Forth I must by hedgerow bowers
     To look at the leaves uncurled
And stand in the fields where cuckoo-flowers
     Are lying about the world.

A. E. Housman, Poem IX, More Poems (Jonathan Cape 1936).

Albert Rutherston, "The Pump, Nash End" (1931)

Have no fear, gentle readers, I do not intend to turn this blog into "The Diary of My Hip Replacement."  But I must say that my recent foray into medical technology has given me a renewed appreciation of the simple wonder of being able to walk, without pain, among rhododendrons and azaleas on a spring afternoon.  I say this as someone who has, in the past, expressed skepticism about the modern gods of Progress and Science.  The technological products of Science and Progress can indeed be blessings. Blogs?  Yes!  Hip replacements?  Yes!  "Selfies"?  No.

Where does one draw the line in this technology business?  I don't know.  I suspect that it has something to do with whether -- like poetry, like art in general -- a particular product of technology brings us a renewed gratitude for the world around us, and for the human beings who inhabit that world. One step at a time.

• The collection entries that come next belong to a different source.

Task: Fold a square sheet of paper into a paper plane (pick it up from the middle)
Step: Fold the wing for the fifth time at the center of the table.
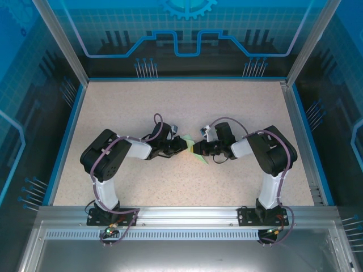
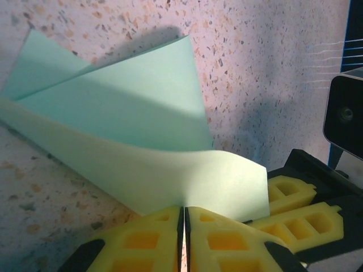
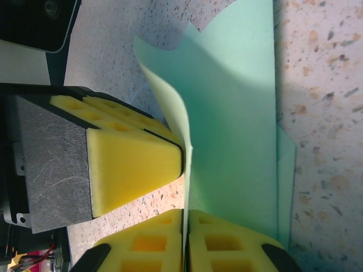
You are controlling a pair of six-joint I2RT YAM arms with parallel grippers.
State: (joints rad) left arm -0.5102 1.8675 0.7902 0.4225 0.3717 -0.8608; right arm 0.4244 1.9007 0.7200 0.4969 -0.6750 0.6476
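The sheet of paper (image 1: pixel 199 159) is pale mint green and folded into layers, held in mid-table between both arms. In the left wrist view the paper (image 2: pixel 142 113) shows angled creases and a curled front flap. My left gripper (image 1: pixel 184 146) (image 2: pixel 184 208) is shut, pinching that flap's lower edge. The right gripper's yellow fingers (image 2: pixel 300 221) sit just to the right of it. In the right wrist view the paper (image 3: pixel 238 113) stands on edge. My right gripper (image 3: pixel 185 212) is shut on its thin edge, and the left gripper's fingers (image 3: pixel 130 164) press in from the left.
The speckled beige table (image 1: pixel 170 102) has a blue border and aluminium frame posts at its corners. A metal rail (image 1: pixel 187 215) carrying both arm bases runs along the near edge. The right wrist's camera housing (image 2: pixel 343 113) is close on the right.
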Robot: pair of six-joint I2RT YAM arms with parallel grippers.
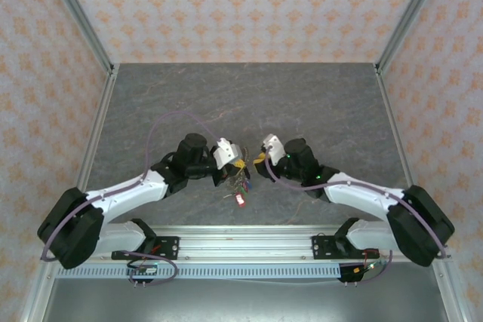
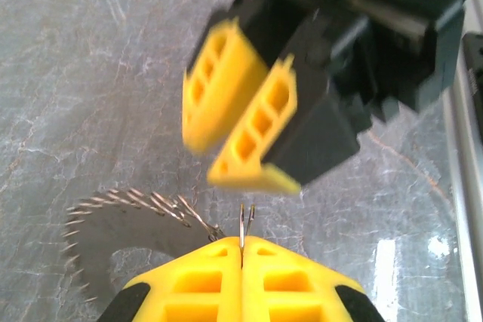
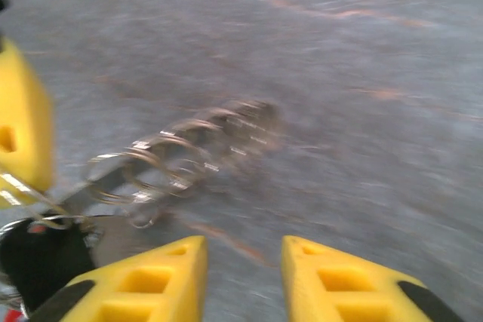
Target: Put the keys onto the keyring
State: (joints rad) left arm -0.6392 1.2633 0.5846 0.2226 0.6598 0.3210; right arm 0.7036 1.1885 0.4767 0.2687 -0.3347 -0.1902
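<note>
The keyring [image 2: 124, 203] is a thin wire ring with a ribbed rim, and it hangs low over the grey table. My left gripper [image 2: 243, 242] is shut on its wire ends, which stick up between the yellow pads. My right gripper [image 3: 243, 254] faces it a little way off, open with nothing between its fingers. In the right wrist view the blurred keyring [image 3: 181, 157] carries several small rings. The keys [image 1: 237, 182] hang in a dark cluster under the two grippers, a red tag [image 1: 240, 200] lowest. A small black piece [image 3: 38, 262] shows at the lower left.
The right gripper's yellow fingers [image 2: 220, 92] fill the upper middle of the left wrist view, close above the wire ends. Grey marbled table [image 1: 241, 103] stretches behind both arms, with patterned walls and metal posts around it. A metal rail [image 1: 241, 240] runs along the near edge.
</note>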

          The Stepping Stones

I have my yellow boots on to walk
Across the shires where I hide
Away from my true people and all
I can't put easily into my life.

So you will see I am stepping on
The stones between the runnels getting
Nowhere nowhere.  It is almost
Embarrassing to be alive alone.

Take my hand and pull me over from
The last stone on to the moss and
The three celandines.  Now my dear
Let us go home across the shires.

W. S. Graham, Collected Poems, 1942-1977 (Faber and Faber 1979).